WORK INSTRUCTIONS:
What follows is a listing to transcribe exactly, leaving the pictures out.
[PROVIDED MATERIAL Boundary: Start]
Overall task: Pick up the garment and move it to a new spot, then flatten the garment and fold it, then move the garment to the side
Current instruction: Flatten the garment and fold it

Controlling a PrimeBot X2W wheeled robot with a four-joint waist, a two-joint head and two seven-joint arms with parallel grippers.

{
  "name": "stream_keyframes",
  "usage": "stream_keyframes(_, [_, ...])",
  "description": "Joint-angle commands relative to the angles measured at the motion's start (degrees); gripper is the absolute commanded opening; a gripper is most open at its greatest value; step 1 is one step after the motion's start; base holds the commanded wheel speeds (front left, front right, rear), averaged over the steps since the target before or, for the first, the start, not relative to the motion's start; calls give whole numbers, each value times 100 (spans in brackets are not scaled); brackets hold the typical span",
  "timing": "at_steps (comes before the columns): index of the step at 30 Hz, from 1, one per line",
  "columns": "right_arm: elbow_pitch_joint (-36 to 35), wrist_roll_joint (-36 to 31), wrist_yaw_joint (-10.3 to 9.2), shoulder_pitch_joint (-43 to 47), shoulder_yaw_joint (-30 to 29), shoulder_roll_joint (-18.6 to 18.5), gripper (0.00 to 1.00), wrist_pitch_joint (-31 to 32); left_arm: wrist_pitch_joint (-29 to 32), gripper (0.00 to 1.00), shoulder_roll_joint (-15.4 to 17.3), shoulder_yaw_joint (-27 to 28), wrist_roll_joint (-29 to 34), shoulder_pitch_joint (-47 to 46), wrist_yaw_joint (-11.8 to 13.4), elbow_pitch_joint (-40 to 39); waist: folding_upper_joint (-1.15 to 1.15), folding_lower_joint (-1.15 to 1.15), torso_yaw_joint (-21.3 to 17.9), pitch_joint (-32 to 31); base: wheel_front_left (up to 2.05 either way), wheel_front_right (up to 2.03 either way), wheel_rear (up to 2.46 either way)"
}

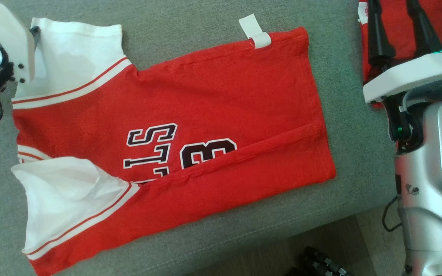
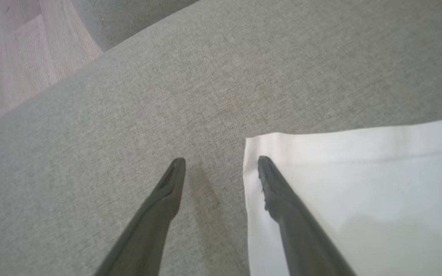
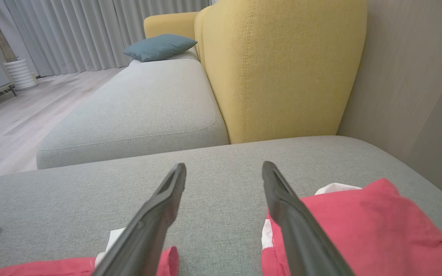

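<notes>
The garment is a red jersey with white sleeves and dark lettering. It lies spread on the grey sofa cushion, with its near long edge folded over the front. A white label sticks out at its far hem. My left gripper is open at the far sleeve's corner. One finger is over the white sleeve and the other over bare cushion. My right gripper hangs open and empty to the right of the jersey, with nothing between its fingers. The jersey's far corner lies below it.
A second red garment lies crumpled on the cushion under my right gripper, and it also appears as the red garment in the right wrist view. A yellow sofa back and another grey seat stand beyond. The cushion's front edge drops to wooden floor.
</notes>
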Motion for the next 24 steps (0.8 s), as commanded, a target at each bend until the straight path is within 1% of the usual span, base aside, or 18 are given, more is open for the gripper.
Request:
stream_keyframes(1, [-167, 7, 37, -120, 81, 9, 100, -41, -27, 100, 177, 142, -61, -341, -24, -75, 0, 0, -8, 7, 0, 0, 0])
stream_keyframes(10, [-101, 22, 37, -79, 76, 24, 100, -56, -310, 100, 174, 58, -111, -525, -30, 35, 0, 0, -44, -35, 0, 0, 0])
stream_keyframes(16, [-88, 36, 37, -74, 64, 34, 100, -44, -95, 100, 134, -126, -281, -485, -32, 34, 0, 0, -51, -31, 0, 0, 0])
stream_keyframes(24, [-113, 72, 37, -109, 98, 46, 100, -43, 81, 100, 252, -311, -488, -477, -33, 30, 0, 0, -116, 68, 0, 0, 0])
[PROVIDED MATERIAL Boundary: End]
SOLUTION FOR THIS TASK:
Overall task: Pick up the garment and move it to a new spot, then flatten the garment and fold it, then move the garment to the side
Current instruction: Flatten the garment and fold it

Controlling a PrimeBot X2W wheeled robot with a four-joint waist, a two-joint head and two seven-joint arms with parallel grippers.

{
  "name": "stream_keyframes",
  "usage": "stream_keyframes(_, [_, ...])",
  "description": "Joint-angle commands relative to the angles measured at the motion's start (degrees); gripper is the absolute commanded opening; a gripper is most open at its greatest value; step 1 is one step after the motion's start; base holds the commanded wheel speeds (front left, front right, rear), averaged over the steps since the target before or, for the first, the start, not relative to the motion's start; calls give whole numbers, each value times 100 (spans in brackets are not scaled); brackets hold the typical span",
  "timing": "at_steps (comes before the columns): index of the step at 30 Hz, from 1, one per line",
  "columns": "right_arm: elbow_pitch_joint (-36 to 35), wrist_roll_joint (-36 to 31), wrist_yaw_joint (-10.3 to 9.2), shoulder_pitch_joint (-43 to 47), shoulder_yaw_joint (-30 to 29), shoulder_roll_joint (-18.6 to 18.5), gripper (0.00 to 1.00), wrist_pitch_joint (-31 to 32); left_arm: wrist_pitch_joint (-29 to 32), gripper (0.00 to 1.00), shoulder_roll_joint (-15.4 to 17.3), shoulder_yaw_joint (-27 to 28), wrist_roll_joint (-29 to 34), shoulder_pitch_joint (-47 to 46), wrist_yaw_joint (-11.8 to 13.4), elbow_pitch_joint (-40 to 39); waist: folding_upper_joint (-1.15 to 1.15), folding_lower_joint (-1.15 to 1.15), torso_yaw_joint (-21.3 to 17.9), pitch_joint (-32 to 31); base: wheel_front_left (up to 2.05 either way), wheel_front_right (up to 2.03 either way), wheel_rear (up to 2.46 either way)"
}


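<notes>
The garment is a red jersey with white sleeves and dark lettering. It lies spread on the grey sofa cushion, with its near long edge folded over the front. A white label sticks out at its far hem. My left gripper is open at the far sleeve's corner. One finger is over the white sleeve and the other over bare cushion. My right gripper hangs open and empty to the right of the jersey, with nothing between its fingers. The jersey's far corner lies below it.
A second red garment lies crumpled on the cushion under my right gripper, and it also appears as the red garment in the right wrist view. A yellow sofa back and another grey seat stand beyond. The cushion's front edge drops to wooden floor.
</notes>
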Motion for the next 24 steps (0.8 s), as commanded, a target at each bend until the straight path is within 1% of the usual span, base aside, or 18 are given, more is open for the gripper.
Request:
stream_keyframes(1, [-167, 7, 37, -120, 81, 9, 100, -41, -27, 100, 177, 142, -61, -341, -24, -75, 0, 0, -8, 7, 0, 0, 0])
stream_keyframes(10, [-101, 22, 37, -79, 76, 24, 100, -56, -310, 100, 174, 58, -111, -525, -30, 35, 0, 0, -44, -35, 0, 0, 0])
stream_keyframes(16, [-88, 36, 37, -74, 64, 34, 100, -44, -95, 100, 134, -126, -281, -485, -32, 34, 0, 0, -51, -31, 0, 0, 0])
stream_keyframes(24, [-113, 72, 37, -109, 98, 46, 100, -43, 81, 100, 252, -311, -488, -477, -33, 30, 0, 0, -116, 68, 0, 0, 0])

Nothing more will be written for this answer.